--- SUPPLIED INFORMATION ---
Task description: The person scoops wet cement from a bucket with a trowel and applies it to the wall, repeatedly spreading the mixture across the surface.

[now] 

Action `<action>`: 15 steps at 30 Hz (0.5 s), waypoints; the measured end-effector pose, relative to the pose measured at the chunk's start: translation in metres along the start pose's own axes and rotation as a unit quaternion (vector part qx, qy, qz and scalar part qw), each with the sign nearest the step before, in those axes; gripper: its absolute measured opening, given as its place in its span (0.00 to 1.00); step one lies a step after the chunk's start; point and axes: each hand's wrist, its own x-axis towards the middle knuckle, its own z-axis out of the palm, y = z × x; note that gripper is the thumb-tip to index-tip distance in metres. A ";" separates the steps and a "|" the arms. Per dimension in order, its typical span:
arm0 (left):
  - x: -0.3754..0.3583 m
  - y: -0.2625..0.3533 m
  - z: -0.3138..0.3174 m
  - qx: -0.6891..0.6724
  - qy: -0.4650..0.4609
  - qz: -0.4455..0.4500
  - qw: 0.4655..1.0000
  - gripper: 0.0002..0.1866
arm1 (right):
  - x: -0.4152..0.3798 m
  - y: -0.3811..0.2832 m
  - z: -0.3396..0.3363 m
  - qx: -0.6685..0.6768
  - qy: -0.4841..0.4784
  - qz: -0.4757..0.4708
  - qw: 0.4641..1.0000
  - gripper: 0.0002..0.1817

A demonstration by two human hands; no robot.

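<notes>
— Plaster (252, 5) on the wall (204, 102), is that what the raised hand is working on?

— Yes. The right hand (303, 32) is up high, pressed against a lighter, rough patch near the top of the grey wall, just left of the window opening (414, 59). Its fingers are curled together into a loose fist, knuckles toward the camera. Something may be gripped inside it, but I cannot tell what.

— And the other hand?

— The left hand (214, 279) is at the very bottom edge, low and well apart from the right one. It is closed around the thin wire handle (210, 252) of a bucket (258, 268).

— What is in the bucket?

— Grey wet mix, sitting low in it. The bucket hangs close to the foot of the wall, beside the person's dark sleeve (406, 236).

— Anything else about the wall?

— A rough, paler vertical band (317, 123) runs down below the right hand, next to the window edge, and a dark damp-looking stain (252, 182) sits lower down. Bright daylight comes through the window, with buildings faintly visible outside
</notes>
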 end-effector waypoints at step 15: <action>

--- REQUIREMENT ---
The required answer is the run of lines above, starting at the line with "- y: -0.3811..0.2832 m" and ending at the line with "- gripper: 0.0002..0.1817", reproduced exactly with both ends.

--- RESPONSE AREA ---
  - y: -0.3811..0.2832 m
  - z: -0.3396..0.3363 m
  - qx: -0.6685..0.6768
  - qy: -0.4841..0.4784
  - qz: -0.4757..0.4708
  - qw: 0.4641..1.0000
  - gripper: 0.0002..0.1817

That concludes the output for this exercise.